_What to produce_. Records follow. Pull out every line that contains "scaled".

_Records excerpted from a collection_.
┄┄┄┄┄┄┄┄┄┄┄┄┄┄┄┄┄┄┄┄

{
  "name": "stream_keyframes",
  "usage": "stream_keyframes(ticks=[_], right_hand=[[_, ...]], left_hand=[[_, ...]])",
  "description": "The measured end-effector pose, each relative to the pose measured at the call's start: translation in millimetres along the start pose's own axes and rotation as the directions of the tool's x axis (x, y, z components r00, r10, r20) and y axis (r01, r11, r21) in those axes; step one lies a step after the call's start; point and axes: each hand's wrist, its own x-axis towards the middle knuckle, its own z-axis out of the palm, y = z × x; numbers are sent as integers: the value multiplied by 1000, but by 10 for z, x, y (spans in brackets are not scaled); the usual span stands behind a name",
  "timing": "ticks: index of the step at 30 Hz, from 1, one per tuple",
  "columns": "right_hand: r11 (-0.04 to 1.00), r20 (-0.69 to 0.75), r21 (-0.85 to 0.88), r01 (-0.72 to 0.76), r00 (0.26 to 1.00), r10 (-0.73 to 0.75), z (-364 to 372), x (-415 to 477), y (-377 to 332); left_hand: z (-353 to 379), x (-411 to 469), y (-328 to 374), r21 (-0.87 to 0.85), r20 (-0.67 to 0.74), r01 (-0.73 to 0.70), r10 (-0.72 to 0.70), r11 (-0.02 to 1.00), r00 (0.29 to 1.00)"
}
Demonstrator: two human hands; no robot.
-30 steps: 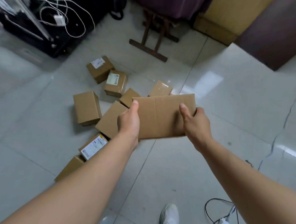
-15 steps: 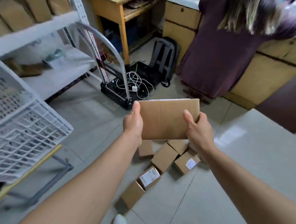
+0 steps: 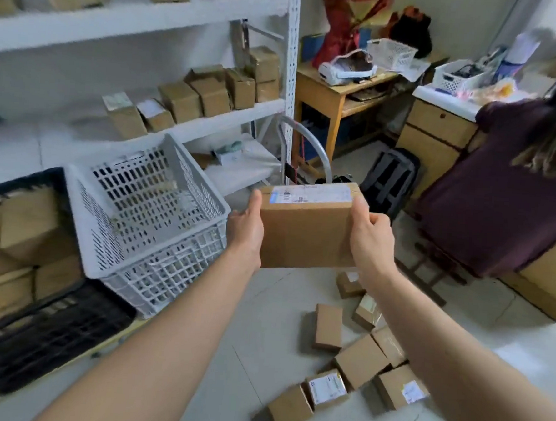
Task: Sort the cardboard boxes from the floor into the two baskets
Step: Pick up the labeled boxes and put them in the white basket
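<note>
I hold a flat cardboard box (image 3: 304, 234) with a white label on its top edge in front of me. My left hand (image 3: 244, 229) grips its left end and my right hand (image 3: 367, 238) grips its right end. Just left of the box stands a white plastic basket (image 3: 182, 269), tilted toward me, its inside looking bare. Further left a black basket (image 3: 51, 330) holds several cardboard boxes. Several more cardboard boxes (image 3: 358, 361) lie scattered on the floor below my right arm.
White shelves (image 3: 210, 121) with boxes fill the wall behind the baskets. A hand truck handle (image 3: 310, 144) and a dark backpack (image 3: 389, 181) stand behind the held box. A person in a purple garment (image 3: 498, 204) stands at right by wooden cabinets (image 3: 437, 135).
I lifted the box off the floor pile and my view swung up and left. The baskets and shelves came into sight, and the box's labelled edge now faces up.
</note>
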Motion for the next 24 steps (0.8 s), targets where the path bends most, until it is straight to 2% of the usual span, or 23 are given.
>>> stream_keyframes(ticks=[3, 8, 16, 19, 24], right_hand=[[1000, 130, 12, -22, 991, 21, 173, -63, -253], [998, 296, 24, -61, 954, 51, 349, -182, -558], [990, 437, 64, -128, 895, 87, 818, -344, -735], [991, 430, 98, -89, 902, 39, 1138, -412, -721], [996, 349, 88, 30, 935, -59, 1821, -507, -699]], left_hand=[[-277, -39, 117, -44, -96, -42, 37, 998, 995], [-654, -205, 299, -58, -177, -114, 102, 992, 979], [-1102, -222, 445, -79, -234, -139, 117, 987, 965], [-1313, -84, 528, -124, -238, -150, 118, 981, 964], [-1782, 334, 702, -86, -323, -171, 135, 982, 937]])
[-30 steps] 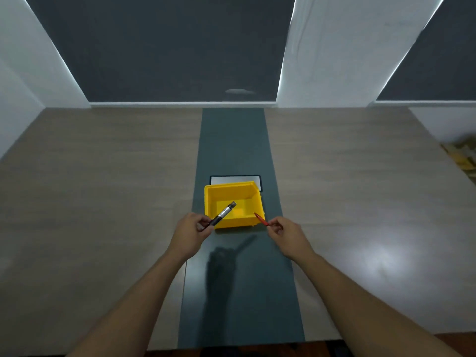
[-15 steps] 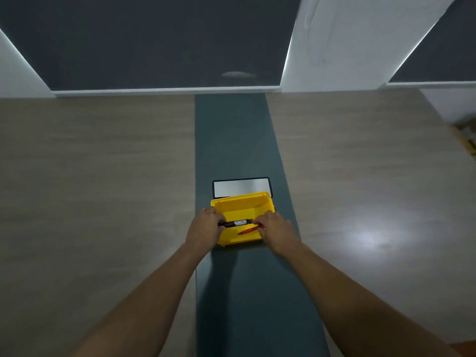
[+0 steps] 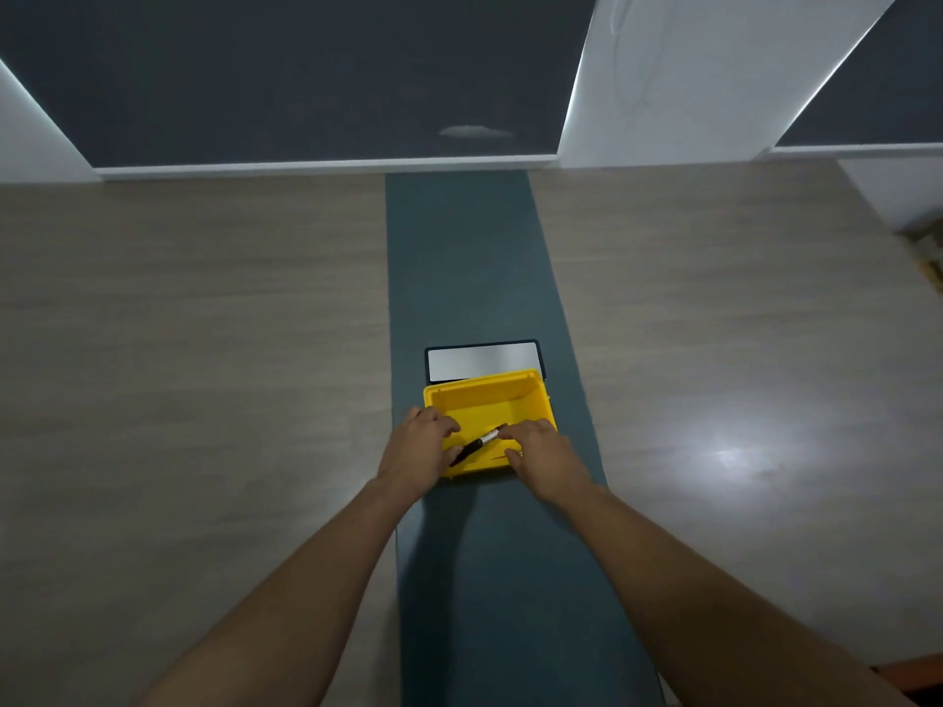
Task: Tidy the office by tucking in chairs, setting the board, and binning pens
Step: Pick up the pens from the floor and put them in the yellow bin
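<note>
A person's left hand [image 3: 416,449] pinches the black pen [image 3: 482,442] low inside the yellow bin [image 3: 490,400], mid-tabletop [image 3: 204,349] on the dark strip [image 3: 459,257], apparently to release it there, while the right hand [image 3: 543,454] covers the red pen [image 3: 496,456], its grip impossible to tell.
</note>
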Demonstrator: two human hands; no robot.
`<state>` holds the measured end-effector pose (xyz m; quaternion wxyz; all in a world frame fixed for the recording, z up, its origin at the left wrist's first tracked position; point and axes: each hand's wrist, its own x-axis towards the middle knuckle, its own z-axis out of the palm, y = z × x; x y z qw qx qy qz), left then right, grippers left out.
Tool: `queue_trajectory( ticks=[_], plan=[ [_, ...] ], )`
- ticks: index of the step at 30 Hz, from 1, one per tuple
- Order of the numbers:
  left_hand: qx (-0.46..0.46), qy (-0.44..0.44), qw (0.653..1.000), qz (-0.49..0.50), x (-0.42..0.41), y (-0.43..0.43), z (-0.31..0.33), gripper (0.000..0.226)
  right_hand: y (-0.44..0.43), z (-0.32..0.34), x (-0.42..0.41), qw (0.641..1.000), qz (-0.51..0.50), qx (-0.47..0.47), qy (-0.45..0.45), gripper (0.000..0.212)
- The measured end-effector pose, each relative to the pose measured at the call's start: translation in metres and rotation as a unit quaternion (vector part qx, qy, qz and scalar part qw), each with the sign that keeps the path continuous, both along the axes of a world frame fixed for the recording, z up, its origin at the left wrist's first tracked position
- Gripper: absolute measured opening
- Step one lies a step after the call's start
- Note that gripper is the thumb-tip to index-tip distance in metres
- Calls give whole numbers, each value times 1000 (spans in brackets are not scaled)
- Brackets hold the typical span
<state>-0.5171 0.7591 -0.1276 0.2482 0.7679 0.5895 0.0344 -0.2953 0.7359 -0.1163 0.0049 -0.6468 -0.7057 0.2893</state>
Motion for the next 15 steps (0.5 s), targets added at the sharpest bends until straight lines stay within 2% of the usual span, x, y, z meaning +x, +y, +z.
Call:
queue_trajectory(
  ticks=[7, 15],
  plan=[
    [47, -40, 998, 24, -4, -41, 22, 30, -42, 24, 28, 999, -34, 28, 18, 33],
    [70, -86, 993, 38, 13, -130, 51, 26, -128, 45, 59, 997, -30, 66, 27, 32]
  ],
)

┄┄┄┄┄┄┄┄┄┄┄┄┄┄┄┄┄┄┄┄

_Solved problem_.
  "description": "The measured end-effector pose, each relative to the pose measured at the call's start: translation in millimetres along the start pose's own axes and rotation as the directions of the tool's x axis (x, y, z components r00, r10, r20) and y axis (r01, r11, r21) in those axes; step one lies a step after the call's start; point and axes: each hand's wrist, its own x-axis towards the middle knuckle, its own z-axis out of the palm, y = z × x; numbers are sent as integers: the value multiplied by 1000, but by 10 for z, x, y (spans in brackets are not scaled); the usual span stands behind a name",
- Calls give whole numbers, each value times 1000 (spans in brackets are not scaled)

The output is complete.